**Brief:**
Every line below between the line holding "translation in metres" and the line holding "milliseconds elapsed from", inclusive, should be repeated exactly, and all other lines omitted.

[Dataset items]
•••

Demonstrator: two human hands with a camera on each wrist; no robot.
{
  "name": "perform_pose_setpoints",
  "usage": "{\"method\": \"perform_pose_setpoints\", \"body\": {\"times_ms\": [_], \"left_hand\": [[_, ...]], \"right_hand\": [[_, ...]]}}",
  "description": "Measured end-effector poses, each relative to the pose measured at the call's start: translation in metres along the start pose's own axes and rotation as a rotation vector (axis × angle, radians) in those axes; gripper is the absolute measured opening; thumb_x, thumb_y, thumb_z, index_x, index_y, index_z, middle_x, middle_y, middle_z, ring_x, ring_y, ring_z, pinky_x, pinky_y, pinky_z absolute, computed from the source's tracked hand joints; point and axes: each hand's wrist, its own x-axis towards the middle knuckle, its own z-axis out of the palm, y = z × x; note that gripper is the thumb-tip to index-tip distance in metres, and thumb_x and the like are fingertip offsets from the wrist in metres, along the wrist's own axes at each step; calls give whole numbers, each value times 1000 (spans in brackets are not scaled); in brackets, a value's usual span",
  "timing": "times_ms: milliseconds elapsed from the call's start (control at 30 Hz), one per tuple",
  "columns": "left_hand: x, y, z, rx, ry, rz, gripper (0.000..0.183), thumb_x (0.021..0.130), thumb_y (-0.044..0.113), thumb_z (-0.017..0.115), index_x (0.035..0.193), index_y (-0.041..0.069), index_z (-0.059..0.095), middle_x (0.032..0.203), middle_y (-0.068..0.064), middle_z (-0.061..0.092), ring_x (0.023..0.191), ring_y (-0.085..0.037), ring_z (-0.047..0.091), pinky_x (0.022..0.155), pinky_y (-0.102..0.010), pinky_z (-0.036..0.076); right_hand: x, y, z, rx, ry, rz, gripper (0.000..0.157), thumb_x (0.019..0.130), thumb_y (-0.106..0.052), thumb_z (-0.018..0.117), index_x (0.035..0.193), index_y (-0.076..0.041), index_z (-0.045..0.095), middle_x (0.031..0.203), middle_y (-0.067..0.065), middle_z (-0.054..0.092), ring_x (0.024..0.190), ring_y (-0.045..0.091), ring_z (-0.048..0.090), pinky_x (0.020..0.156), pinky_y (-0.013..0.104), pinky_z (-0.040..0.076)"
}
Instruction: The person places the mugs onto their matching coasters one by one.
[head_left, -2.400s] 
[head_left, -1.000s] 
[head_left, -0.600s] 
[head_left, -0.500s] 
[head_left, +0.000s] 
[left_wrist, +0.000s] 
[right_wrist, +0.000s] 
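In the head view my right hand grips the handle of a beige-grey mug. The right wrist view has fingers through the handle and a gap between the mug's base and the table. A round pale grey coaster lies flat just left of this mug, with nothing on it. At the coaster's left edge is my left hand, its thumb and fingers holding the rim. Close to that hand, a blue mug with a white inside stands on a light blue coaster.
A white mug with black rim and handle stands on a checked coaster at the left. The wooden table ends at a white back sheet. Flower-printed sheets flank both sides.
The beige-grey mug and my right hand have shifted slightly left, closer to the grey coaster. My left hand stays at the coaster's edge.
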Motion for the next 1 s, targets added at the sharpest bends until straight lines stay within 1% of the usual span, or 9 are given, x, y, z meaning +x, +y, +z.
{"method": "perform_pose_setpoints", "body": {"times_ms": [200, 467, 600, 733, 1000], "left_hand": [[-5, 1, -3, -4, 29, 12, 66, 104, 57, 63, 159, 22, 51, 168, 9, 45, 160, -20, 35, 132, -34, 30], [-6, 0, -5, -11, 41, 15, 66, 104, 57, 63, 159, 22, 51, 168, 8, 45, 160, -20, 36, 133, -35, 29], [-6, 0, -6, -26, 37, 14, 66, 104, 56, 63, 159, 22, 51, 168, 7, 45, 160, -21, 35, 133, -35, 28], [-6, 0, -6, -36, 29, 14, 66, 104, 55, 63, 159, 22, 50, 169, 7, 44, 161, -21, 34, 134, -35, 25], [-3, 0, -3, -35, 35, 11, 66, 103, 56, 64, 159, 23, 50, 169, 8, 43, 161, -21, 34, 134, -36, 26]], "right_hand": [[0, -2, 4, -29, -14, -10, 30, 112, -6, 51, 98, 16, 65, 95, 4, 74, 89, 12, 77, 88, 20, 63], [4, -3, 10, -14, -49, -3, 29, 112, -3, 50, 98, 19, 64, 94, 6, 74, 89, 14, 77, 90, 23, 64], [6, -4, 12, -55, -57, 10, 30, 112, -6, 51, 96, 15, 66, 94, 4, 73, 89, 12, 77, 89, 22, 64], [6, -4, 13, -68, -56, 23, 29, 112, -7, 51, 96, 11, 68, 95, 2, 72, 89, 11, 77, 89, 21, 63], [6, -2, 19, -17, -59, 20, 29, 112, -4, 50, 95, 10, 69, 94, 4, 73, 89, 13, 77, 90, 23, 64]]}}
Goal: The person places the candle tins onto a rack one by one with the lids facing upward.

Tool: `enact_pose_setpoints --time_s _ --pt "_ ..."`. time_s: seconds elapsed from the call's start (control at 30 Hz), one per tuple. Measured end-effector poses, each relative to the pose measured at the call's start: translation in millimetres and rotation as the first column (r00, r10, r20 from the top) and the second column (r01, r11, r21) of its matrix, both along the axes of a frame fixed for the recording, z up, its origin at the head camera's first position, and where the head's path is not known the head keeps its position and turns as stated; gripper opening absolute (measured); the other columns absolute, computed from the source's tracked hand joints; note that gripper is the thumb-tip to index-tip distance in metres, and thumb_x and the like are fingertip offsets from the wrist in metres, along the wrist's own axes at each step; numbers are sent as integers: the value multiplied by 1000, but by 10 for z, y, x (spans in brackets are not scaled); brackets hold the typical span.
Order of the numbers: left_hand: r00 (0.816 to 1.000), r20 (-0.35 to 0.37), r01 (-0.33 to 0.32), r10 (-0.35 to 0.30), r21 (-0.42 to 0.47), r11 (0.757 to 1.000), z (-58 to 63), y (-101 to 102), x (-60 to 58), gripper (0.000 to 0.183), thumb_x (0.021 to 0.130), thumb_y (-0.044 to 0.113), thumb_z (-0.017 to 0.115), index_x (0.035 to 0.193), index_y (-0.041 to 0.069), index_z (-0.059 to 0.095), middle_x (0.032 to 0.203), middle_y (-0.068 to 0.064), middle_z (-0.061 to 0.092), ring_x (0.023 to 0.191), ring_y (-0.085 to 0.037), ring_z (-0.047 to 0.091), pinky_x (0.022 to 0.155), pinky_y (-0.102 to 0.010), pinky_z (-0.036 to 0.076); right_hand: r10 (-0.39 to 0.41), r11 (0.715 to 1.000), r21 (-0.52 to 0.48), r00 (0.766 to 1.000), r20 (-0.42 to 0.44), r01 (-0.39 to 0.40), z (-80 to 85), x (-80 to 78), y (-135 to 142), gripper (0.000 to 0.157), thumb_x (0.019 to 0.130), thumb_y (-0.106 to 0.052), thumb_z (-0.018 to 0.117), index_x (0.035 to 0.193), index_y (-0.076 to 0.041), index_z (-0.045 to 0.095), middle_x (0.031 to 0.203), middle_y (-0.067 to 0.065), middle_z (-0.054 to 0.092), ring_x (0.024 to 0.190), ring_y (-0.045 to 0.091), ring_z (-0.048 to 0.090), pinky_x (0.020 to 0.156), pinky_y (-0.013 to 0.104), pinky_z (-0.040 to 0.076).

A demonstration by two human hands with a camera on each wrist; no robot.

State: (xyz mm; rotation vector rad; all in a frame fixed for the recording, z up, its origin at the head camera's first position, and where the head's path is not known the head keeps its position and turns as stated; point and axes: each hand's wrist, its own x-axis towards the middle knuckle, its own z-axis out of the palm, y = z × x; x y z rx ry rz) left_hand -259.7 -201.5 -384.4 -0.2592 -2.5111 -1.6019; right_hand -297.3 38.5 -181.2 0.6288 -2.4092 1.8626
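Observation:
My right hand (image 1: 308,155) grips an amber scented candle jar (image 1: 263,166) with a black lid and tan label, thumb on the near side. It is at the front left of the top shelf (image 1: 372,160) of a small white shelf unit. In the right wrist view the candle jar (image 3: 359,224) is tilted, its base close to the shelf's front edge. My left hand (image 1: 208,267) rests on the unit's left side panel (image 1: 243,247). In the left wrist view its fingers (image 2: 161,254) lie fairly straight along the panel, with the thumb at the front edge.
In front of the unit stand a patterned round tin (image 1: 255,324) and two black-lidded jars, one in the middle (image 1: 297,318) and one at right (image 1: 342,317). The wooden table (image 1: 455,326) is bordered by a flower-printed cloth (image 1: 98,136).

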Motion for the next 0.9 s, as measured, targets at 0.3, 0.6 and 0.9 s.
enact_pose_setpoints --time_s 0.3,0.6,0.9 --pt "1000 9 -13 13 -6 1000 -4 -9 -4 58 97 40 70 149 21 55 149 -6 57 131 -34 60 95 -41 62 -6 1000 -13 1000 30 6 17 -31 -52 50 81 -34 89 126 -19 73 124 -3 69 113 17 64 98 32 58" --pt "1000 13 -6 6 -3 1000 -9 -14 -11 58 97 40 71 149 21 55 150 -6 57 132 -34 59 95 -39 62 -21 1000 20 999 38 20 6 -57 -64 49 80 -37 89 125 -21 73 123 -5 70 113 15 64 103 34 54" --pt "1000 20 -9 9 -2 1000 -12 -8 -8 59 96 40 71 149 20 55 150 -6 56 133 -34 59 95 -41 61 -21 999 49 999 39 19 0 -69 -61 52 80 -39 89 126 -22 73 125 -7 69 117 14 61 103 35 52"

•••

**Result of the exercise:**
  "description": "Measured end-effector poses, each relative to the pose measured at the call's start: translation in metres along the start pose's own axes and rotation as a rotation vector (axis × angle, radians) in those axes; gripper is the absolute measured opening; thumb_x, thumb_y, thumb_z, index_x, index_y, index_z, middle_x, middle_y, middle_z, ring_x, ring_y, ring_z, pinky_x, pinky_y, pinky_z absolute, computed from the source's tracked hand joints; point and axes: each hand's wrist, its own x-axis towards the middle knuckle, its own z-axis out of the palm, y = z × x; note that gripper is the thumb-tip to index-tip distance in metres, and thumb_x and the like are fingertip offsets from the wrist in metres, along the wrist's own axes at each step; calls give whole numbers, each value times 1000 (spans in brackets are not scaled); in brackets, a value's usual span",
  "timing": "times_ms: milliseconds elapsed from the call's start (control at 30 Hz), one per tuple",

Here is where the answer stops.